Clickhouse Collection Provider
==============================
The implementation uses `clickhouse_drive `_ to connect to Clickhouse DB. The provider serves multiple tables on the same database, with each table as a data source. It creates an instance of ``clickhouse_diver::Client`` at initialisation and assigns it to ``self.db``. The reference is used in ``get_data`` for data queries.
ClickhouseDatasourceInfo
------------------------
- ``table``: A string to indicate the table for query
- ``aggregation``: A string to indicate which aggregation should use. Currently only for `mode`.
Note on Clickhouse query
-------------------------
Clickhouse restricts the query size to 200KB by default. It is controlled by the setting `max_query_size `_ . The default size is too small when the number of zone IDs for the query is large.
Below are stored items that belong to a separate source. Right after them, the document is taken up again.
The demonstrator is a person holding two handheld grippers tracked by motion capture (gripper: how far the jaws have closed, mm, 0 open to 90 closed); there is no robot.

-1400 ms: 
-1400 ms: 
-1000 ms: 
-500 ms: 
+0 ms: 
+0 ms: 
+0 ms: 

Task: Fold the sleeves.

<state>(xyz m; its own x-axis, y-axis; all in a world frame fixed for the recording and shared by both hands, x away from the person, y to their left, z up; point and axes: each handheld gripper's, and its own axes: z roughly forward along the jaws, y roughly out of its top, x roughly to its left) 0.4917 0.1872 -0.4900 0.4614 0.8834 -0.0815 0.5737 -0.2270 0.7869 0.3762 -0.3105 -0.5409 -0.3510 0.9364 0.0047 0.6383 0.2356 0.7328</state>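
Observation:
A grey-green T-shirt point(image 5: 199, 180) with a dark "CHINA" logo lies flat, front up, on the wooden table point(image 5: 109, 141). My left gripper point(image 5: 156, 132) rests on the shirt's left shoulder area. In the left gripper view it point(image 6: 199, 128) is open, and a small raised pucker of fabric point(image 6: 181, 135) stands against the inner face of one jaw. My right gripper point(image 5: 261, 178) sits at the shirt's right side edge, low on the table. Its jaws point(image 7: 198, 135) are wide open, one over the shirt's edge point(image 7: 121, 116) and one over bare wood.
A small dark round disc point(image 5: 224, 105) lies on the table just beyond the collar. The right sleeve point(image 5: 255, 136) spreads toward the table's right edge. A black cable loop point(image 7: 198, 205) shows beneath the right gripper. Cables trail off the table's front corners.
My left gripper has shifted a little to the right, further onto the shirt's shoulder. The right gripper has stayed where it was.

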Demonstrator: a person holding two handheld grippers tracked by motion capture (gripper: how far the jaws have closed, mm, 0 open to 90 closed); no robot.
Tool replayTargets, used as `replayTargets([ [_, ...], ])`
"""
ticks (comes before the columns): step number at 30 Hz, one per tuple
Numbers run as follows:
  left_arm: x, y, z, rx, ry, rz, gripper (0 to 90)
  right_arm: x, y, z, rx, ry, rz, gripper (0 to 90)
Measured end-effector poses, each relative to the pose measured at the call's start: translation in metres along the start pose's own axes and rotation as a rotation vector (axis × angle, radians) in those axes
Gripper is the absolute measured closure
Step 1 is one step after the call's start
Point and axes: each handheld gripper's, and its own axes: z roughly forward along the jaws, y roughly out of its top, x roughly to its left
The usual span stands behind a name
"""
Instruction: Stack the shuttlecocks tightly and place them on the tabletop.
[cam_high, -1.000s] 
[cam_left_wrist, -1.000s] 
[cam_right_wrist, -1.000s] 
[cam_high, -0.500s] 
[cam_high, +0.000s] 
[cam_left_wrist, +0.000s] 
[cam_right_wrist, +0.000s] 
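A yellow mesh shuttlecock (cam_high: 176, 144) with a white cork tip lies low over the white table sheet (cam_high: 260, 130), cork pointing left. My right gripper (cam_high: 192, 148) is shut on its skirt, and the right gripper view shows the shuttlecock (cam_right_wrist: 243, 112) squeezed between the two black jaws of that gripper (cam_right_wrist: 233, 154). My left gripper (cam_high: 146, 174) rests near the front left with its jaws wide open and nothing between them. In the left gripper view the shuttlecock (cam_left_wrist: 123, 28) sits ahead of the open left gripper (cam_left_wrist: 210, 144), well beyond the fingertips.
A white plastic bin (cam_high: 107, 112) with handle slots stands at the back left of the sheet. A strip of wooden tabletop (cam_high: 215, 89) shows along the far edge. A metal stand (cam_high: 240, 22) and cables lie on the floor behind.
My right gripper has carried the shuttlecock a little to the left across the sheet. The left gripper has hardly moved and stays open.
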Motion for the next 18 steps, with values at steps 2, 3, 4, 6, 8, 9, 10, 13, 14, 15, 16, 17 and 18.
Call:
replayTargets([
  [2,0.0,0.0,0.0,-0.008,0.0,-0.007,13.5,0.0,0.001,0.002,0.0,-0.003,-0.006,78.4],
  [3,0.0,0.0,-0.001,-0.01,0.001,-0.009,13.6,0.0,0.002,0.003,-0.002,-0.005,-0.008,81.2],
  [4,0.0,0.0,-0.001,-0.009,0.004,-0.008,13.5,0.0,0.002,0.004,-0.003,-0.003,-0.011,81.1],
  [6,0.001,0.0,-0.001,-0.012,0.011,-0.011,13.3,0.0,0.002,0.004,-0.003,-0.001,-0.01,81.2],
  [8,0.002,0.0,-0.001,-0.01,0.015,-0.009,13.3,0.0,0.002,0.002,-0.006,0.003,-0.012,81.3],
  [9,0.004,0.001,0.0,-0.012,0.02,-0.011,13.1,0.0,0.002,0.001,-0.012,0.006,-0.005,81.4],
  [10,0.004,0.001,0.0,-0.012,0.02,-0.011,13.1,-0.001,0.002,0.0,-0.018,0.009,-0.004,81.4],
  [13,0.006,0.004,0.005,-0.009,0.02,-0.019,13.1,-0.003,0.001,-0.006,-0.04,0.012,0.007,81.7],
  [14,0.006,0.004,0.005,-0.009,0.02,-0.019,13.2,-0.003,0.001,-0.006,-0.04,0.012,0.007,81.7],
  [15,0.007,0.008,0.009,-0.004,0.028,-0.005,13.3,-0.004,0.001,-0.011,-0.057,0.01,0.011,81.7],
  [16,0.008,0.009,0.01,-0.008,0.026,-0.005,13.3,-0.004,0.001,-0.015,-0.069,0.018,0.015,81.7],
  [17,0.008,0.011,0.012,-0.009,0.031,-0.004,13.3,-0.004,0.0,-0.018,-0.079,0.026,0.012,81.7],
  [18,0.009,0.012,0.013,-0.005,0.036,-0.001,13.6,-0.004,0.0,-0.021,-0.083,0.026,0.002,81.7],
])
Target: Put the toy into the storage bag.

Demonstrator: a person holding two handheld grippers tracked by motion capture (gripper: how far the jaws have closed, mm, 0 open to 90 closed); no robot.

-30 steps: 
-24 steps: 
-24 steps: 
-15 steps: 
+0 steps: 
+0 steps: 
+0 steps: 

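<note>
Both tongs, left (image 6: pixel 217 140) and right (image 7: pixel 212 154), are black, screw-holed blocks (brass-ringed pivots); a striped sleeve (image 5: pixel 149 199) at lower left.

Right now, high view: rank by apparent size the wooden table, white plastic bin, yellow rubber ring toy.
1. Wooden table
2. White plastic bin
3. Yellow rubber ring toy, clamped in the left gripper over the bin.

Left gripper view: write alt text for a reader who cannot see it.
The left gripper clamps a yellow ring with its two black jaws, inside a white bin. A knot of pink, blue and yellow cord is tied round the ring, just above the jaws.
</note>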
For instance, each zone ID consumes 10 bytes for IGEO7 z7 (in string format) at refinement level 8, the query is limited to 20,000 zones without considering other overheads.
Class initialisation
--------------------
Clickhouse prvoider need an extra setting "connection" from the ``datasources`` to define the DB connection:
.. code-block:: json
"connection" {
"host": "127.0.0.1",
"user": "default",
"password": "default",
"port": 9000
"compression": False,
"database": "default"
}
An example to define a Clickhouse collection provider:
.. code-block:: json
"collection_providers": {
"1": {
"clickhouse": {
"classname": "clickhouse_collection_provider.ClickhouseCollectionProvider",
"datasources": {
"connection": {
"host": "127.0.0.1",
"user": "default",
"password": "user",
"port": 9000,
"database": "DevelopmentTesting"
},
"hytruck_clickhouse": {
"table": "testing_suitability_IGEO7",
"zone_groups": {
"9": "res_9_id",
"8": "res_8_id",
"7": "res_7_id",
"6": "res_6_id",
"5": "res_5_id"
},
"data_cols": ["data_1", "data_2"]
}
}
}
}
}